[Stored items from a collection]

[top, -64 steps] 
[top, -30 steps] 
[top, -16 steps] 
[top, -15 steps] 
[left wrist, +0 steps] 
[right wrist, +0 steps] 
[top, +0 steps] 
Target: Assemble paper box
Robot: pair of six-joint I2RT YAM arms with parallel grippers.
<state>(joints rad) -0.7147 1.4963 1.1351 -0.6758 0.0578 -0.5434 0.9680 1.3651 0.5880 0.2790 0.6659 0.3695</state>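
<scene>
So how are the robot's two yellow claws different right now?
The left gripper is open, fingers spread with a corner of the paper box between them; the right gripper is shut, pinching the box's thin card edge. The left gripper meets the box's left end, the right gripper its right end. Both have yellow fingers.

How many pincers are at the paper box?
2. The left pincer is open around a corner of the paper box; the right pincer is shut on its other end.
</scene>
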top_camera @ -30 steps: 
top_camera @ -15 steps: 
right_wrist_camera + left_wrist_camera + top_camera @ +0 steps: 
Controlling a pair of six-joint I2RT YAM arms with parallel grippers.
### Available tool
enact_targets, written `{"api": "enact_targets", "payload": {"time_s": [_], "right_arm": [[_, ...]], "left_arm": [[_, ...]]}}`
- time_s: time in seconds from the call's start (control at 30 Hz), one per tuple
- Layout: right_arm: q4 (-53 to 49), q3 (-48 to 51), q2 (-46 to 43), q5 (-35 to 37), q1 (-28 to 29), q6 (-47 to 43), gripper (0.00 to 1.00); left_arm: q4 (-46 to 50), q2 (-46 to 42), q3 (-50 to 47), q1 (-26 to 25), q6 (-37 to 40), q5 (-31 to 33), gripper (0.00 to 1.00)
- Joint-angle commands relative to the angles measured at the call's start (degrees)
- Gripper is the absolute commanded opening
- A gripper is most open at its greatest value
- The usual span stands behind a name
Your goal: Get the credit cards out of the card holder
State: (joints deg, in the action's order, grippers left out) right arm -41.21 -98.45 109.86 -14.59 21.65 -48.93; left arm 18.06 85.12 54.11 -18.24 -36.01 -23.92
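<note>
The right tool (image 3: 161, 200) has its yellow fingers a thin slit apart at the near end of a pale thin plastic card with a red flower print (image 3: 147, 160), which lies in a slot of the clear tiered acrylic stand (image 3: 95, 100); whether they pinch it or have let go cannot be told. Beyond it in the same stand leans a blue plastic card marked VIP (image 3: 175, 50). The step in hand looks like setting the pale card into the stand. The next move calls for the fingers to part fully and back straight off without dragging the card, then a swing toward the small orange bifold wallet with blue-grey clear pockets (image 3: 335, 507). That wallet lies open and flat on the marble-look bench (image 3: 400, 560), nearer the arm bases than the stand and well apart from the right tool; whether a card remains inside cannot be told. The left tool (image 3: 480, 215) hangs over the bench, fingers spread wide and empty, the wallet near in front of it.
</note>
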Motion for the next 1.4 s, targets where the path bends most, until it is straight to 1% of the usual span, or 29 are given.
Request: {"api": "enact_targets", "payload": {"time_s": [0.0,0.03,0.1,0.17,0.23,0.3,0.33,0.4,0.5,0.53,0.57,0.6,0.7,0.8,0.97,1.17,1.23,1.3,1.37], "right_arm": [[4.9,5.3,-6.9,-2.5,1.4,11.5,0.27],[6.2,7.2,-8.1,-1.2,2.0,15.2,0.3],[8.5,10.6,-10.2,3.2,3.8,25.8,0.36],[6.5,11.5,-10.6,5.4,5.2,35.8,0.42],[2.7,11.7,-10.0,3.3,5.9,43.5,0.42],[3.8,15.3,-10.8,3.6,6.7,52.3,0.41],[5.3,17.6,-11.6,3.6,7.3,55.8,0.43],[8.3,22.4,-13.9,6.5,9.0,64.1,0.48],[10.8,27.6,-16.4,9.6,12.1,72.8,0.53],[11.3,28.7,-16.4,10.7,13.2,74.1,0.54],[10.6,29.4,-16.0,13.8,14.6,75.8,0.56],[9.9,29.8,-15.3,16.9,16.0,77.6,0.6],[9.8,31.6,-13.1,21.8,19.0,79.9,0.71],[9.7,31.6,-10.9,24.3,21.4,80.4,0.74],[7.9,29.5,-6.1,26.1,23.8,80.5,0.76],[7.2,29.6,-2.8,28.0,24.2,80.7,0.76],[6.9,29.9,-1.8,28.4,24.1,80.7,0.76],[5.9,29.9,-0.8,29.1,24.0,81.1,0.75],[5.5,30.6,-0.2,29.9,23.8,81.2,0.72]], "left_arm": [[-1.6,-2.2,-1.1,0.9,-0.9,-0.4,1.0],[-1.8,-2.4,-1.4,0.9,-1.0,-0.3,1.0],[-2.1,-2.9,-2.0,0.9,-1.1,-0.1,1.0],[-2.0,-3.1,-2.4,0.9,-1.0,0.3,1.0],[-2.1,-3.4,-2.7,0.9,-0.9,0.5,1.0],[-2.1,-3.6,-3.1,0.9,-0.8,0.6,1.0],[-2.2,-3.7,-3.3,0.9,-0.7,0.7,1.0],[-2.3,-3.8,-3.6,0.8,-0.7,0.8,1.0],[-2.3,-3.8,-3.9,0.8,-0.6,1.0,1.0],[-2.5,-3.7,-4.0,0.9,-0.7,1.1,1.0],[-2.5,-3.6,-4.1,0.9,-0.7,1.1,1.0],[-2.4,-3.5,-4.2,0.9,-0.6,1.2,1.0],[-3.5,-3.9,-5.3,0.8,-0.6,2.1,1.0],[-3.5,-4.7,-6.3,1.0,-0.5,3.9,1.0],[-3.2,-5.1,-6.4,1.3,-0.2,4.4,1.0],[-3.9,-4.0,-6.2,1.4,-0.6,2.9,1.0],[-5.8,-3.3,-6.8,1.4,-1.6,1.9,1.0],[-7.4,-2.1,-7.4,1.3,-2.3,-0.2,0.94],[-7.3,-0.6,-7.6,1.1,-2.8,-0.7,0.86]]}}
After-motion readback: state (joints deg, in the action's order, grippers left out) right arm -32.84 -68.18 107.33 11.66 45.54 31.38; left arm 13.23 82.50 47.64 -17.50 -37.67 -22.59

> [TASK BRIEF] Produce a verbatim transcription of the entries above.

> [ANSWER SPACE]
[top, -64 steps] 
[top, -30 steps] 
[top, -16 steps] 
[top, -15 steps] 
[left wrist, +0 steps] 
[right wrist, +0 steps] 
[top, +0 steps] 
Target: Assemble paper box
Robot: pair of six-joint I2RT YAM arms with parallel grippers.
<state>(joints rad) -0.7147 1.4963 1.1351 -0.6758 0.0578 -0.5434 0.9680 1.3651 0.5880 0.2790 0.6659 0.3695</state>
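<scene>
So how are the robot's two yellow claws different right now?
The left gripper is open, fingers spread with a corner of the paper box between them; the right gripper is shut, pinching the box's thin card edge. The left gripper meets the box's left end, the right gripper its right end. Both have yellow fingers.

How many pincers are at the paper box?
2. The left pincer is open around a corner of the paper box; the right pincer is shut on its other end.
</scene>
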top_camera @ -30 steps: 
top_camera @ -15 steps: 
right_wrist_camera + left_wrist_camera + top_camera @ +0 steps: 
Controlling a pair of six-joint I2RT YAM arms with parallel grippers.
### Available tool
enact_targets, written `{"api": "enact_targets", "payload": {"time_s": [_], "right_arm": [[_, ...]], "left_arm": [[_, ...]]}}`
- time_s: time in seconds from the call's start (control at 30 Hz), one per tuple
- Layout: right_arm: q4 (-53 to 49), q3 (-48 to 51), q2 (-46 to 43), q5 (-35 to 37), q1 (-28 to 29), q6 (-47 to 43), gripper (0.00 to 1.00); left_arm: q4 (-46 to 50), q2 (-46 to 42), q3 (-50 to 47), q1 (-26 to 25), q6 (-37 to 40), q5 (-31 to 33), gripper (0.00 to 1.00)
- Joint-angle commands relative to the angles measured at the call's start (degrees)
- Gripper is the absolute commanded opening
- A gripper is most open at its greatest value
- The usual span stands behind a name
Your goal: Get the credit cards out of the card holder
State: (joints deg, in the action's order, grippers left out) right arm -41.21 -98.45 109.86 -14.59 21.65 -48.93; left arm 18.06 85.12 54.11 -18.24 -36.01 -23.92
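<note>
The right tool (image 3: 161, 200) has its yellow fingers a thin slit apart at the near end of a pale thin plastic card with a red flower print (image 3: 147, 160), which lies in a slot of the clear tiered acrylic stand (image 3: 95, 100); whether they pinch it or have let go cannot be told. Beyond it in the same stand leans a blue plastic card marked VIP (image 3: 175, 50). The step in hand looks like setting the pale card into the stand. The next move calls for the fingers to part fully and back straight off without dragging the card, then a swing toward the small orange bifold wallet with blue-grey clear pockets (image 3: 335, 507). That wallet lies open and flat on the marble-look bench (image 3: 400, 560), nearer the arm bases than the stand and well apart from the right tool; whether a card remains inside cannot be told. The left tool (image 3: 480, 215) hangs over the bench, fingers spread wide and empty, the wallet near in front of it.
</note>
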Motion for the next 1.4 s, targets where the path bends most, until it is straight to 1% of the usual span, or 29 are given.
Request: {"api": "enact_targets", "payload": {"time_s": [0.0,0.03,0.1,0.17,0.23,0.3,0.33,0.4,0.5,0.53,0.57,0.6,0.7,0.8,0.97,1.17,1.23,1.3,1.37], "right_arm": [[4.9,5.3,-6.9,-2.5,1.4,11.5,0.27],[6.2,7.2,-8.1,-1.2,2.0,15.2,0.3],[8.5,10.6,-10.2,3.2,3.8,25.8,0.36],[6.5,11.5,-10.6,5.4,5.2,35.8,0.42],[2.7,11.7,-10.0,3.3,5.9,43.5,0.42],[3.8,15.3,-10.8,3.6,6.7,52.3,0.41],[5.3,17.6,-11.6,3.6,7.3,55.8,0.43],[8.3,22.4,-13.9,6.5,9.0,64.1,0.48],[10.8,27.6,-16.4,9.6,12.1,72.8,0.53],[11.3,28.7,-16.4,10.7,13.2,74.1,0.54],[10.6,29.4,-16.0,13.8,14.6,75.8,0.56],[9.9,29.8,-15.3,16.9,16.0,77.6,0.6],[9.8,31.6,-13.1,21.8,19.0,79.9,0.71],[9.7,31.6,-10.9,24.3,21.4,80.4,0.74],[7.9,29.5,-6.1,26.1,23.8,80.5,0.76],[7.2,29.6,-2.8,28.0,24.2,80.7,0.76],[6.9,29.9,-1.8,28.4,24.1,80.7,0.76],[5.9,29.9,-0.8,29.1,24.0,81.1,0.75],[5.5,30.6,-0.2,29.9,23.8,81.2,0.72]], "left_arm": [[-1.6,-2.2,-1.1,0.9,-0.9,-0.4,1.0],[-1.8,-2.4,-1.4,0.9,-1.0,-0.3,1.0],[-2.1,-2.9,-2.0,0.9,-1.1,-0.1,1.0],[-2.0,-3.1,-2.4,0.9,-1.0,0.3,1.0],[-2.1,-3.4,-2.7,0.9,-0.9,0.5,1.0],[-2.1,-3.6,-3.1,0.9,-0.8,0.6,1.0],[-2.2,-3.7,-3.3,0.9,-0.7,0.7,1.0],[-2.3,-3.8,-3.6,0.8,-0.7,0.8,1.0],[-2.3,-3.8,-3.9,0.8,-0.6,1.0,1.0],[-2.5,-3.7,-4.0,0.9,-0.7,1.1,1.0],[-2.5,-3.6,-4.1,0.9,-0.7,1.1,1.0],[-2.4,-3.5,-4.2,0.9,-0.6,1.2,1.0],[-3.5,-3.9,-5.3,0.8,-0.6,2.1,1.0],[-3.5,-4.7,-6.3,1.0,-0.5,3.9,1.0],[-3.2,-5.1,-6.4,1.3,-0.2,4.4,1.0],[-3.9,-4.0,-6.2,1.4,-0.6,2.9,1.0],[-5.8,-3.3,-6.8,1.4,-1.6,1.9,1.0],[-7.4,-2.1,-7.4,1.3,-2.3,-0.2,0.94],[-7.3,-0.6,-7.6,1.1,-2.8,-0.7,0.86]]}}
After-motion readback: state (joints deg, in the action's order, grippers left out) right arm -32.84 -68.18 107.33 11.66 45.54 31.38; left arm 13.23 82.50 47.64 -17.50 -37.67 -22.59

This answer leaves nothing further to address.